On Monday, April 2, the U.S. Supreme Court ruled in favor of California and Massachusetts against the federal government to consider carbon dioxide a pollutant under the Clean Air Act. Later in the week, S.C. Gov. Mark Sanford announced the members of a Climate, Energy and Commerce Advisory Committee, a group tasked with reviewing possible climate change impacts in S.C.

To encourage citizens to take a personal, active role in lessening the repercussions of climate change, Al Gore and the organization Step It Up have declared Sat., April 14, the National Day of Climate Action. Here in Charleston, the Lowcountry Environmental Action Network will host a Global Warming Awareness Fair Saturday, an event that will include multiple speakers from Mayor Joe Riley to Charleston Surfrider Foundation’s Mike Arendt. They’ll also have live music and booths from local organizations to educate people on how they can bring about positive environmental change.

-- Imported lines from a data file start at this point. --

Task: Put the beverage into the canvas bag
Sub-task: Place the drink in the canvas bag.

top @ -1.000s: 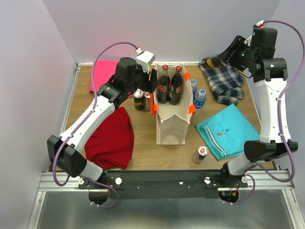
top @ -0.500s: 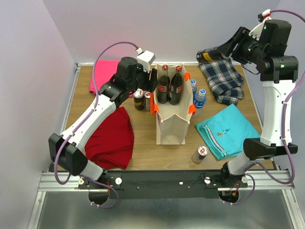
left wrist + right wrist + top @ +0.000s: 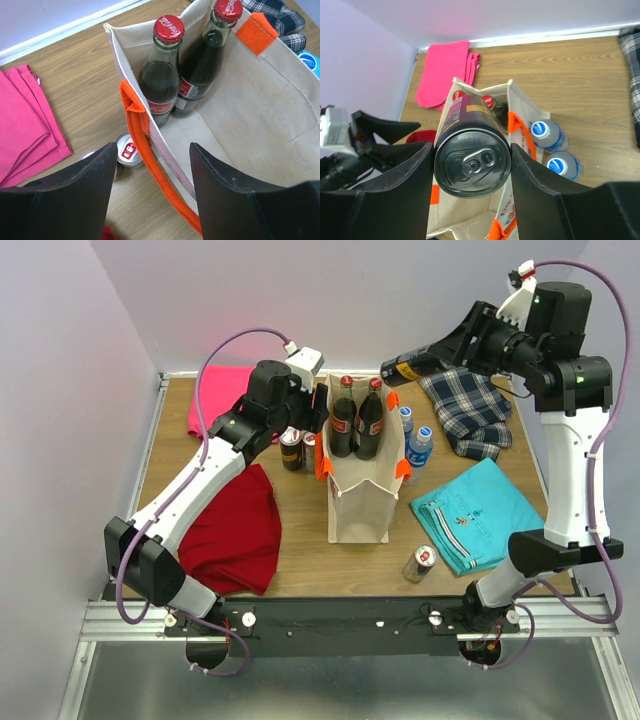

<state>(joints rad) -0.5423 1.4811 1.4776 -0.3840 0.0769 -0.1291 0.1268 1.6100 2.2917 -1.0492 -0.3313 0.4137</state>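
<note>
The beverage, a dark can (image 3: 408, 368) (image 3: 472, 159), hangs in the air just behind the bag's back right corner. My right gripper (image 3: 438, 353) (image 3: 472, 170) is shut on its sides, the can's top facing the wrist camera. The canvas bag (image 3: 360, 502) (image 3: 272, 105) (image 3: 465, 220) stands upright mid-table, mouth open, with orange straps. Two cola bottles (image 3: 357, 418) (image 3: 162, 75) stand inside at its far end. My left gripper (image 3: 318, 406) (image 3: 152, 167) is open. Its fingers (image 3: 75, 192) straddle the bag's left wall and orange strap (image 3: 145, 150) without pinching them.
Two small cans (image 3: 292, 448) stand left of the bag, two water bottles (image 3: 418, 444) right of it, and one can (image 3: 421, 562) sits near the front. A red cloth (image 3: 235, 530), pink cloth (image 3: 215, 398), plaid cloth (image 3: 470, 412) and teal cloth (image 3: 480, 512) lie around.
My right arm has risen and swung left, carrying the can from over the plaid cloth toward the bag's back right corner. The left arm has stayed in place.
</note>
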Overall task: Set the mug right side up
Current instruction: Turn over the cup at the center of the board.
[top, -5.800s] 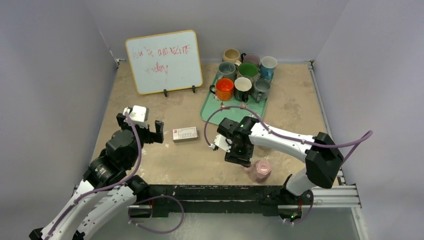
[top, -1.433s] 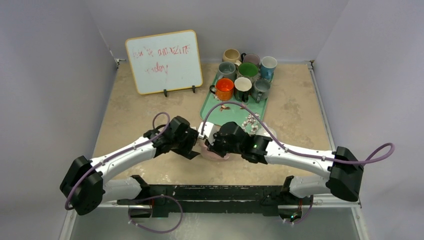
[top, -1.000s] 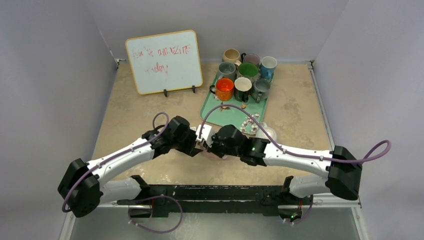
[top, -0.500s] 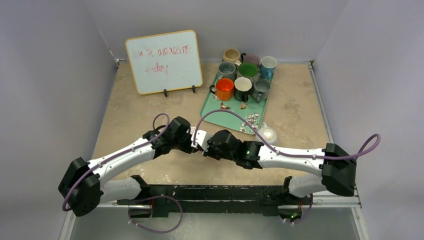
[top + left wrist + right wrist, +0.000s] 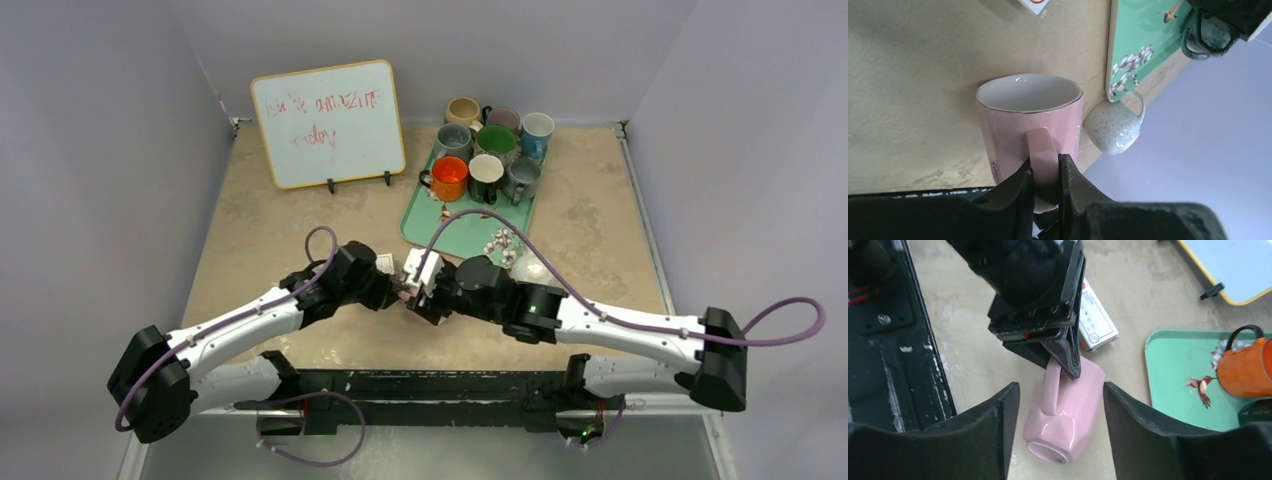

On Thurs., April 12, one of the nation’s leading climate change experts will host a discussion at the College of Charleston. Terry Tamminen is the driving force behind most of California’s groundbreaking environmental legislation, having served as Gov. Arnold Schwarzenegger’s top advisor and the head of the California EPA. He recently stepped down to focus on spreading the message of his book, Lives Per Gallon: The True Cost of Our Oil Addiction. Tamminen spoke with City Paper last week from a stop in Vancouver to share his compelling, albeit chilling, knowledge of the crisis all living things now face.

City Paper: Vancouver today, Charleston next week. What are your main goals on this whirlwind tour?

Terry Tamminen: Well, it’s a little bit of promoting the book, but also to try to Johnny Appleseed the California Climate Action Plan, which is our law that reduces greenhouse gases, and to try to take those lessons on the road and help other governors do similar work.

CP: Do other states have similar legislation forthcoming?

TT: Very much so. Nineteen states at this point either have or are working on fairly comprehensive climate action plans. My prediction is that by the time a new president goes into the White House (Jan. 2009), pretty close to half the states in the nation will have similar laws. I’d say a lot of those will be big states, so we’ll have a majority of the U.S. population living in a state that is dealing with climate change.

CP: How did climate change and oil become your main focus?

TT: I went scuba diving in the Santa Monica Bay as a kid and was introduced to the undersea world. I came back to the same spot 10 years later and found that it was completely devoid of life. That led me to create the Santa Monica Baykeepers. It was a quick growth of things that really started from that first recognition that humans were powerful enough to destroy something as big as the ocean.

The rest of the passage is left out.